Tanvi Khanna

Personal information
- Born: 23 July 1996 (age 30) New Delhi, India
- Education: Columbia University
- Height: 1.7 m (5 ft 7 in)
- Weight: 57 kg (126 lb)

Sport
- Country: India
- Handedness: Right-handed
- Club: Columbia Lions
- Racquet used: Head

Women's singles
- Highest ranking: 69 (September 2023)
- Current ranking: 92 (October 2025)
- Title: 4
- Tour final: 9
- PSA Profile

Medal record
Women's squash
Representing India
World Cup
| Bronze medal – third place | 2023 Chennai | Mixed team |
Asian Games
| Silver medal – second place | 2018 Jakarta | Team |
| Bronze medal – third place | 2022 Hangzhou | Team |
South Asian Games
| Gold medal – first place | 2019 Kathmandu | Singles |
| Gold medal – first place | 2019 Kathmandu | Team |
Representing IOA
Asian Youth Games
| Bronze medal – third place | 2013 Nanjing | Team |

= Tanvi Khanna =

Indian squash player (born 1996)

Tanvi Khanna (born 23 July 1996) is an Indian squash player and a member of the national team.

== Career ==
She made her maiden Asian Games appearance at the 2018 Asian Games representing India and clinched a silver medal in the women's team event.
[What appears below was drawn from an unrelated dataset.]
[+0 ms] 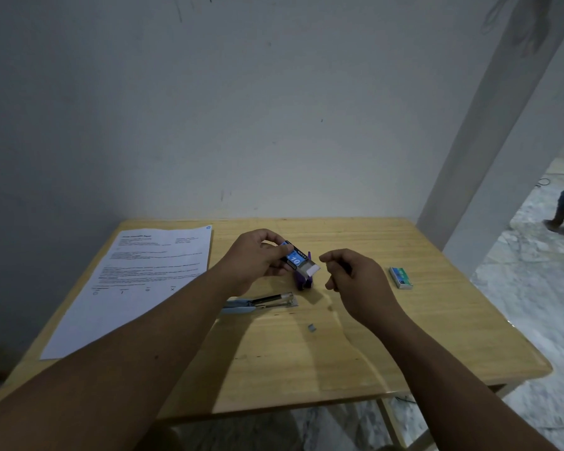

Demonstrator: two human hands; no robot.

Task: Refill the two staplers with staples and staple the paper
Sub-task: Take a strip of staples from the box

She also participated at the 2019 Women's Asian Individual Squash Championships and reached quarter-finals. She lost to fellow national squash player Joshna Chinappa in the quarterfinals.
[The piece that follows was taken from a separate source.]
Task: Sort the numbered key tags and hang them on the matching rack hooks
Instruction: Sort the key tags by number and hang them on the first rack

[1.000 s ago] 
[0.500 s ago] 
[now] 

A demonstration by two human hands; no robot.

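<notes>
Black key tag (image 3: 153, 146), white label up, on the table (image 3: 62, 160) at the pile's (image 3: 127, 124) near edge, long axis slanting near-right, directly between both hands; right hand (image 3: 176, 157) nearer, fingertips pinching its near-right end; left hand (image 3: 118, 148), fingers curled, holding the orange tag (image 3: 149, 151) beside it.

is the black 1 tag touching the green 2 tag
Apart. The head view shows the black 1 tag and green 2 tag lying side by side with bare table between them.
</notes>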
Tanvi Khanna also represents Columbia Lions in Ivy League and was named first team All-Ivy League for three consecutive years from 2016-2018.
South Asian Games 2018 Nepal Gold medallist in the individual event.

Tanvi Khanna was also part of senior women squash team for the 2023 Asian Games.
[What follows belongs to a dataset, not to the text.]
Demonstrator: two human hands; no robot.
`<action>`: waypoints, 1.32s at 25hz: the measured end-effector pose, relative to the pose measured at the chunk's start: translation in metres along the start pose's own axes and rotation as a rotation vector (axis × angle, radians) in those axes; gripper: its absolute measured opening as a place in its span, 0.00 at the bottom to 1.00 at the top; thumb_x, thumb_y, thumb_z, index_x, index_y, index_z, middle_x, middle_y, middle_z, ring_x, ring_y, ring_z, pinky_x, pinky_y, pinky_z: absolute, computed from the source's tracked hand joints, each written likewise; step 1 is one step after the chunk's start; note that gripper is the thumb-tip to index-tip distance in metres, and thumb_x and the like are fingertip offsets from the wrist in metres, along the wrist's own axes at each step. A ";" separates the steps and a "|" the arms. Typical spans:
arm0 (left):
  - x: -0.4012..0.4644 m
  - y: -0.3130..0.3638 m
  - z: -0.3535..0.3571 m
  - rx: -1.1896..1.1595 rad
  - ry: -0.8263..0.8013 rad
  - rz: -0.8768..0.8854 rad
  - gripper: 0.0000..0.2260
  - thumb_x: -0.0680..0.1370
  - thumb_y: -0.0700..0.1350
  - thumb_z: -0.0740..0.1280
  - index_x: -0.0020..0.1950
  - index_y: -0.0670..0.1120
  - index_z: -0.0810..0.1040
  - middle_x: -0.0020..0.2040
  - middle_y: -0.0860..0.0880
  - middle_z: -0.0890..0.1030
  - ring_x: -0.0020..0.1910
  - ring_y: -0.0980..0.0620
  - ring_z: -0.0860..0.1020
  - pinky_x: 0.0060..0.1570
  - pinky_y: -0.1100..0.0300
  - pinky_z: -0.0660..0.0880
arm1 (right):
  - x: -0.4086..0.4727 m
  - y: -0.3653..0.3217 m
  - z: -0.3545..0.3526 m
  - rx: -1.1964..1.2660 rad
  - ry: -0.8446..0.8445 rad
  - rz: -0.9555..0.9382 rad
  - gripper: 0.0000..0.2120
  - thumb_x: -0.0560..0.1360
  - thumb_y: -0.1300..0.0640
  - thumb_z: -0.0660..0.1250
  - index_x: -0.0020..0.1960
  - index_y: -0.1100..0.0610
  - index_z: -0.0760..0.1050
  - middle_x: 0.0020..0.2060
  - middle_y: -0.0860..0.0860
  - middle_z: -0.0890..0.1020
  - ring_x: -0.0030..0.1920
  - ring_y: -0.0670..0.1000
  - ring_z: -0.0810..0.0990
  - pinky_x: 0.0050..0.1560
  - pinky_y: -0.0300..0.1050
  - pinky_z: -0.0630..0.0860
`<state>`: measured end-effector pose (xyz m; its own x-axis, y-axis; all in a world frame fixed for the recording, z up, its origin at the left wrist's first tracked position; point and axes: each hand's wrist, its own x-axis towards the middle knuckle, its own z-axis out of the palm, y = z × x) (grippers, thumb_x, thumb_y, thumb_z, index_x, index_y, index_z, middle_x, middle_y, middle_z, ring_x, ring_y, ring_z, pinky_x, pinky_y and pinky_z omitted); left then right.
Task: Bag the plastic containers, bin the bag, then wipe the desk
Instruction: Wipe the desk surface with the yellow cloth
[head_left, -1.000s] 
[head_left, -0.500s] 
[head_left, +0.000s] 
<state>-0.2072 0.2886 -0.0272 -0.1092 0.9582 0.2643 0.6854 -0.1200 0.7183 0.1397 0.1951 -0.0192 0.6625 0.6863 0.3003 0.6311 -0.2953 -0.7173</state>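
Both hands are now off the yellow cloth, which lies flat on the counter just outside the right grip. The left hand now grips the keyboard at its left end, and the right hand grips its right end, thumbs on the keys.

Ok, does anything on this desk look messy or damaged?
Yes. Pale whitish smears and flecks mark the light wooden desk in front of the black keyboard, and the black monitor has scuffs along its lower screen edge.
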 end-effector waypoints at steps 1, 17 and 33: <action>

In September 2023 she became the top ranked squash player of India replacing Joshna Chinappa and in the process achieving the world ranking of 69.

Tanvi Khanna is part of Indian Women's squash team for 2023 Asian Games to be held in Hangzhou in China.

== Titles ==

In Year 2019, Tanvi Khanna claimed the sixth Bengal Open squash tournament for the women's title .

In Year 2021 Tanvi Khanna won her first PSA Challenger Tour-10 Event at the HCL-SRFI Indian tour Chennai Leg-3 Event by defeating Sunayana Kuruvilla in finals in a five set thriller match 11-5,9-11,7-11,11-7,15-13.

In Year 2021 Tanvi Khanna won her second PSA Challenger Tour event by defeating Sunayna Kuruvilla 7-11,7-11,9-11 at the HCL-SRFI Indian tour Noida Leg during the women's final.

Tanvi Khanna won the women's North Coast Open 2023 title Championship making her current year champion for the new Costa North Coast tournament. This win gave her third PSA title in the career.

Tanvi Khanna who was seeded 6th, won the HCL $9000 PSA Challenger Squash Tournament on 12 September 2025 at Otters Club defeating Egyptian Top Seed Amina El Rihany.